La vulnérabilité des systèmes de stockage des données est notamment en cause. Dans le même temps, les garanties apportées par certains acteurs de l’e-santé ne sont pas toujours au rendez-vous.
Hébergement des données de santé : et si la gestion publique était finalement la solution la plus fiable pour garantir l’anonymat des patients ?
La certification Hébergeur de Données de Santé (HDS) est une avancée. À l’issue de la procédure, l’hébergeur de données de santé obtient deux certificats : un certificat ISO27001 et un certificat HDS indiquant son périmètre « hébergeur infrastructure physique » et/ou « hébergeur infogéreur ». Cette procédure vise à renforcer la protection des données de Santé à caractère personnel et à construire un environnement de confiance autour de l’e-santé et du suivi des patients.
Pourtant, l’inviolabilité des données détenues n’étant pas évidente et l’intégrité des entreprises qui agissent avec un grand sens de l’éthique devant être préservé, la solution la plus acceptable socialement est sans doute de considérer que la données de santé ne peut être qu’une donnée publique et donc stockée par des instances publiques.

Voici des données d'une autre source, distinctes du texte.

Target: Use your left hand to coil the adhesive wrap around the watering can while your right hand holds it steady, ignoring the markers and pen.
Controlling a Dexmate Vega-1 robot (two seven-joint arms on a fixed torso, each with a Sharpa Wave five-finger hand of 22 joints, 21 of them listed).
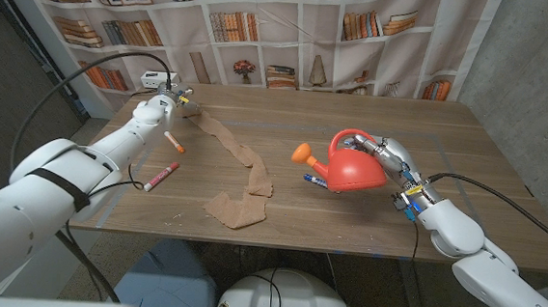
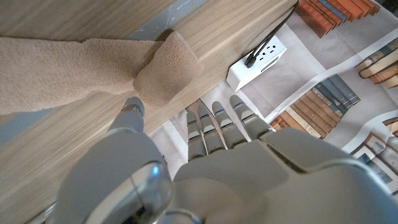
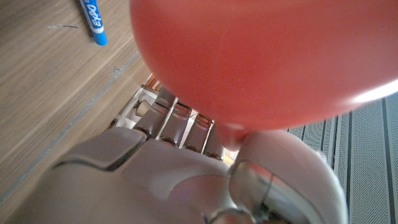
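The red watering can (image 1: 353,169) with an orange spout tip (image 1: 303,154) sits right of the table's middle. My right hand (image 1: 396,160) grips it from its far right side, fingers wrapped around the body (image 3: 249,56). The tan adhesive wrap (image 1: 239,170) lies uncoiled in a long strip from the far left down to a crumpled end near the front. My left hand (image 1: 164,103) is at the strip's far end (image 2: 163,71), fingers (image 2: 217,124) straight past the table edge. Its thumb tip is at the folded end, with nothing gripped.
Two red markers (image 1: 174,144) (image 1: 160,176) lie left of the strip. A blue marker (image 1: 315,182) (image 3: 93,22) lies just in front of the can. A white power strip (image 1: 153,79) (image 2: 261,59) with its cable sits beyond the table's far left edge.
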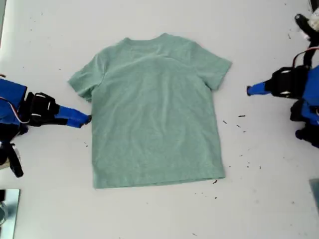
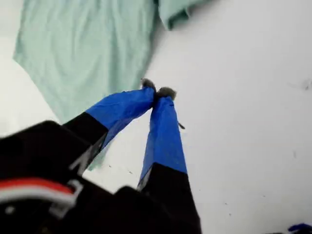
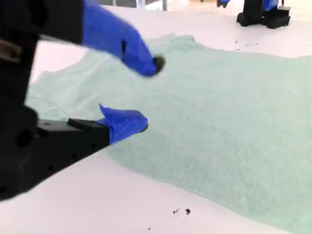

Les briques de l’approche étatique des données existent déjà. Les données du dossier médical partagé, tout comme les données de l’Assurance Maladie, peuvent nourrir utilement les analyses effectuées par les acteurs de l’e-santé et permettre le développement de nouvelles solutions et/où services.
Dans le modèle prôné, les acteurs qui exploitent les données de santé seraient tous soumis au contrôle de l’Agence des systèmes d’information partagés de santé (ASIP) qui est l’agence française de la santé numérique. Elle donnerait accès aux données avec la garantie d’une exploitation contrôlée.
Anonymisées par l’Etat, ces données pourraient alors être traitées sans risque de dommage pour les citoyens. Le surcroît de connaissances lié à l’accès facilité permettrait ainsi une meilleure prise en charge médicale des patients. L’intérêt général serait alors placé de nouveau au cœur du système.
La constitution d’un outil moderne et fiable tel que celui-là suppose un fort engagement de l’Etat. Le changement espéré concerne davantage l’évolution des mentalités. En effet, il faut une révolution culturelle pour favoriser l’ouverture des données déjà disponibles à tous les acteurs. C’est là que réside le principal défi.